(WORK ITEM):
Locate each line of the material that contains "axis", then return it.
-=-=-
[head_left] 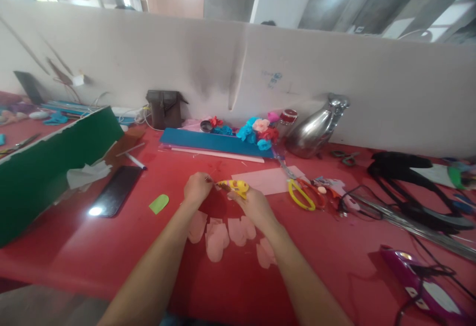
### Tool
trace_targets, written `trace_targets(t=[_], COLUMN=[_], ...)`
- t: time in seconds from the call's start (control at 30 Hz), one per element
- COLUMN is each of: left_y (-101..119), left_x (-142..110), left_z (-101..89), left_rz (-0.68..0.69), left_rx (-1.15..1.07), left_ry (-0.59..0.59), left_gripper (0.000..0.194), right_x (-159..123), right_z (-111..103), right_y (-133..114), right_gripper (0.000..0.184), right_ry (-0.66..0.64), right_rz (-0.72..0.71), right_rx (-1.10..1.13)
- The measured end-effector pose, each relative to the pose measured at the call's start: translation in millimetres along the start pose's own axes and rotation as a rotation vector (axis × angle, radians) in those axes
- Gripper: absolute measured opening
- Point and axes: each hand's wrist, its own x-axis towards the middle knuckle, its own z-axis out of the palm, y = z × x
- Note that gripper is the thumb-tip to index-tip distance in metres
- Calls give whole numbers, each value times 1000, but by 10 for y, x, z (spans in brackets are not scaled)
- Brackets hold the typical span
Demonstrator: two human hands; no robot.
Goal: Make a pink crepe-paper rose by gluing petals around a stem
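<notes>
My right hand [255, 207] is closed around a small yellow tool [238, 186] with dark markings; its narrow end points at my left hand, and its exact kind is unclear. My left hand [198, 188] is pinched shut just left of that tip. Whatever sits between those fingers is too small to make out. Below both hands, heart- and petal-shaped pink paper pieces [216, 245] lie in small groups on the red table [230, 293]. Behind my right hand is a pale pink paper sheet [256, 182], with yellow-handled scissors [301, 196] at its right edge.
A lit phone [117, 192], a pen [136, 161] and a green paper piece [159, 204] lie left. Paper flowers [260, 130] and a blue strip [215, 142] are behind. A steel jug [314, 127] stands by the partition [148, 53]. A magenta corded device [420, 281] lies front right.
</notes>
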Motion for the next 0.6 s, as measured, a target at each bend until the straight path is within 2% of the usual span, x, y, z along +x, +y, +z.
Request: trace_targets(t=[0.6], left_y=[12], left_x=[11], left_z=[-2], left_rz=[-40], left_rx=[5], left_ry=[-15], left_gripper=[18], right_x=[4], right_z=[15], right_y=[-18], right_gripper=[38], right_ry=[-5], right_rz=[25], right_rx=[-116])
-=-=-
(SOLUTION TO THIS EXERCISE):
- The measured end-effector pose, each relative to the pose measured at the call's start: translation in millimetres along the start pose's own axes and rotation as a rotation vector (axis × angle, radians) in those axes
- Point and axes: each hand's wrist, its own x-axis towards the middle knuckle, its own z-axis out of the palm, y = z × x

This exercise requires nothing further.